D’emblée, le couple admet que certains aspects de la vie dans une métropole leur manquent : la diversité de choix alimentaires, par exemple, et l’accès relativement simple à des services de santé. Mais tous deux se pressent d'ajouter que d’autres aspects de leur nouvelle vie à Sackville sont plus proches de leurs valeurs, comme l’accès à des produits locaux et la proximité de la nature.
Selon le professeur en comptabilité et développement durable à l’Université York Charles Cho, ces enjeux entourant le mode de vie devraient être considérés avant même les arguments financiers lorsqu’une personne envisage un déménagement.
« Est-ce qu’on est prêts à ça, à avoir plus d’espaces verts, mais à abandonner des aspects de la vie de tous les jours? »
Si les migrants interprovinciaux doivent s’adapter à leur nouveau mode de vie, les villes où ils choisissent de s’installer changent, elles aussi.
Le maire de Sackville, Shawn Mesheau, souligne qu’entre les recensements de 2016 et 2021, la population de sa municipalité, à une cinquantaine de kilomètres de Moncton, est passée de 5300 à 6099.
« J’ai toujours été fier de dire que je connaissais tout le monde, maintenant je vois beaucoup de nouveaux visages, c’est une bonne chose pour notre communauté. »
Il affirme que la croissance vient aussi avec son lot de défis, comme celui de fournir les services essentiels aux nouveaux résidents et de permettre l’accès abordable au logement.
Dans la ville de Dieppe, près de Moncton, le maire Yvon Lapierre souligne que la croissance de sa municipalité au cours des dernières années a aussi apporté des défis qui lui étaient jusqu’alors inconnus, comme l'itinérance ou les problèmes de dépendance, par exemple.
« On veut continuer la croissance, on veut en profiter pour toutes sortes de raisons économiques et de raisons sociales. »

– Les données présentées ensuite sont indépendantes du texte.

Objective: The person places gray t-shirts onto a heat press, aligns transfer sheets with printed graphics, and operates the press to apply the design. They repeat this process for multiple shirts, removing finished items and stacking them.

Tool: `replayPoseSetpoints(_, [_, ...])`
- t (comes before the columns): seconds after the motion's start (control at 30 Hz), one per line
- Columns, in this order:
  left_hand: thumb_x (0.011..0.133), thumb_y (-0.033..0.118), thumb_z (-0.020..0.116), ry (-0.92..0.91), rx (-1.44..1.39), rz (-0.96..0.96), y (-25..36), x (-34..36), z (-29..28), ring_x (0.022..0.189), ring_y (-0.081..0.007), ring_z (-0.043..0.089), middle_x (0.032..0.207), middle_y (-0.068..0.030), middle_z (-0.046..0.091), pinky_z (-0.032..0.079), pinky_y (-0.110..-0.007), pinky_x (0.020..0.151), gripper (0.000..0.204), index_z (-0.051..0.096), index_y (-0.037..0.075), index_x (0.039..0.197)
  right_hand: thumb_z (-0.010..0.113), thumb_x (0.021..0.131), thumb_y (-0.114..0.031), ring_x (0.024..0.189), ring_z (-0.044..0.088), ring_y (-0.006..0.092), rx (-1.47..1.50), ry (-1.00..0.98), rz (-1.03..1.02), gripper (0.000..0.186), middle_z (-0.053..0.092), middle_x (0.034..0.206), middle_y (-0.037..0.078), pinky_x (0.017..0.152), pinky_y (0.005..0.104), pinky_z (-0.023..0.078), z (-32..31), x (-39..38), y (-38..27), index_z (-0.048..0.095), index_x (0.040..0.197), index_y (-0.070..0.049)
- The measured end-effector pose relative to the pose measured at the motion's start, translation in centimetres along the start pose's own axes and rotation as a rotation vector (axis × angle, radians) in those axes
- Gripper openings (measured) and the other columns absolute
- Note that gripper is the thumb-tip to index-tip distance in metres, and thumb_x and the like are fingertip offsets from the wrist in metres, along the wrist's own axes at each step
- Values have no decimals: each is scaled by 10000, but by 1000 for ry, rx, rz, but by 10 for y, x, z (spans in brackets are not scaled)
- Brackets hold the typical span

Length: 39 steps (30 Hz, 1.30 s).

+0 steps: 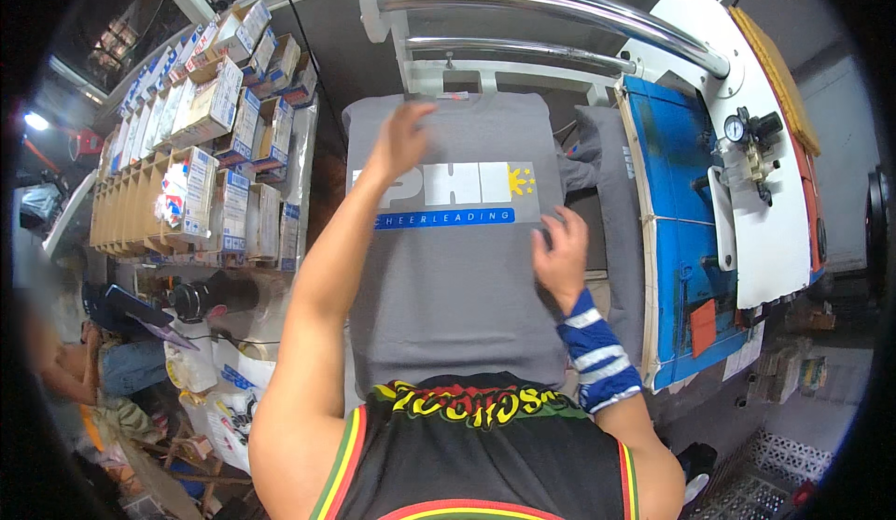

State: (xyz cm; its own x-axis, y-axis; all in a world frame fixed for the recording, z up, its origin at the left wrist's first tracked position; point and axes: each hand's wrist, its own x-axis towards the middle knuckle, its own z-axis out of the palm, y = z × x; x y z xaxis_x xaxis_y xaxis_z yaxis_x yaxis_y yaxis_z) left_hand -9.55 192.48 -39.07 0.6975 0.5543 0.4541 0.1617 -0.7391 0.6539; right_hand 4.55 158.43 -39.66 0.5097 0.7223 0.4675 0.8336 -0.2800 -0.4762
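Observation:
A grey T-shirt (pixel 448 296) lies spread flat on the press platen in front of me, collar at the far end. Across its chest is a transfer print (pixel 453 184) with large white letters, a yellow sun with stars and a blue strip below. My left hand (pixel 403 137), blurred by motion, is over the shirt's upper left part, fingers apart and holding nothing. By the right edge of the print is my right hand (pixel 562 251), its fingers spread and slightly bent, also without anything in them. Whether either hand touches the cloth, I cannot tell.
A heat press with chrome bars (pixel 560 11) and a blue padded part (pixel 681 231) stands at the back and right, with a pressure gauge (pixel 735 128). Another grey garment (pixel 611 212) lies beside the shirt. Stacked cartons (pixel 201 184) fill the left; a person (pixel 75 371) sits below them.

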Motion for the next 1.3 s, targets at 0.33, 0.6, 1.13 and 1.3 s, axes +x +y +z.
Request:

Il souligne toutefois que la croissance de sa communauté est nécessaire à son épanouissement et aimerait la voir se poursuivre de manière plus modeste : 5 ou 6 % [de croissance] ce serait viable et on pourrait bien gérer ça
, affirme-t-il.
Compétition déloyale pour les acheteurs locaux
L’arrivée massive d’acheteurs provenant de grandes villes a aussi provoqué une importante hausse des prix.
Jennifer Jones affirme qu’il était devenu très difficile pour les gens de la communauté de rivaliser pour l’achat d’une maison.
Depuis les derniers mois, elle constate que le marché, bien que toujours à l’avantage des vendeurs, s’est quelque peu stabilisé. Les propriétés à vendre sont plus nombreuses, les maisons restent un peu plus longtemps sur le marché.
Le marché immobilier en Ontario a aussi connu des remous au cours des derniers mois et l’agent immobilier Thomas Delespierre croit que ceux qui souhaitaient bénéficier d’une migration interprovinciale ont peut-être raté la fenêtre idéale pour la faire.
« Le moment idéal entre guillemets pour timer le marché est un peu derrière nous. »
Pour Monica Resendes et Nick Chase, la permanence du déménagement est toujours un questionnement.
Elle croyait pouvoir conserver son emploi dans une entreprise de Toronto en télétravail, mais son employeur a modifié ses politiques internes pour exclure l’embauche de personnel habitant à l’extérieur de l’Ontario.
Elle est parvenue à obtenir un autre emploi qui ne comporte pas la même exigence au sein de la même organisation.
Si un retour en Ontario n’est pas hors de question pour la famille, l’aspect financier de la décision revient inévitablement à l'avant-plan.
Même en louant leur maison à Sackville, ils craignent qu’un appartement semblable à celui qu’ils ont laissé à Toronto il y a à peine plus d’un an soit maintenant hors de leur portée.
Le marché locatif dans la métropole canadienne serait plus compétitif qu’avant la pandémie, selon Thomas Delespierre, qui estime que le prix des loyers a augmenté de près de 20 % au cours de la dernière année.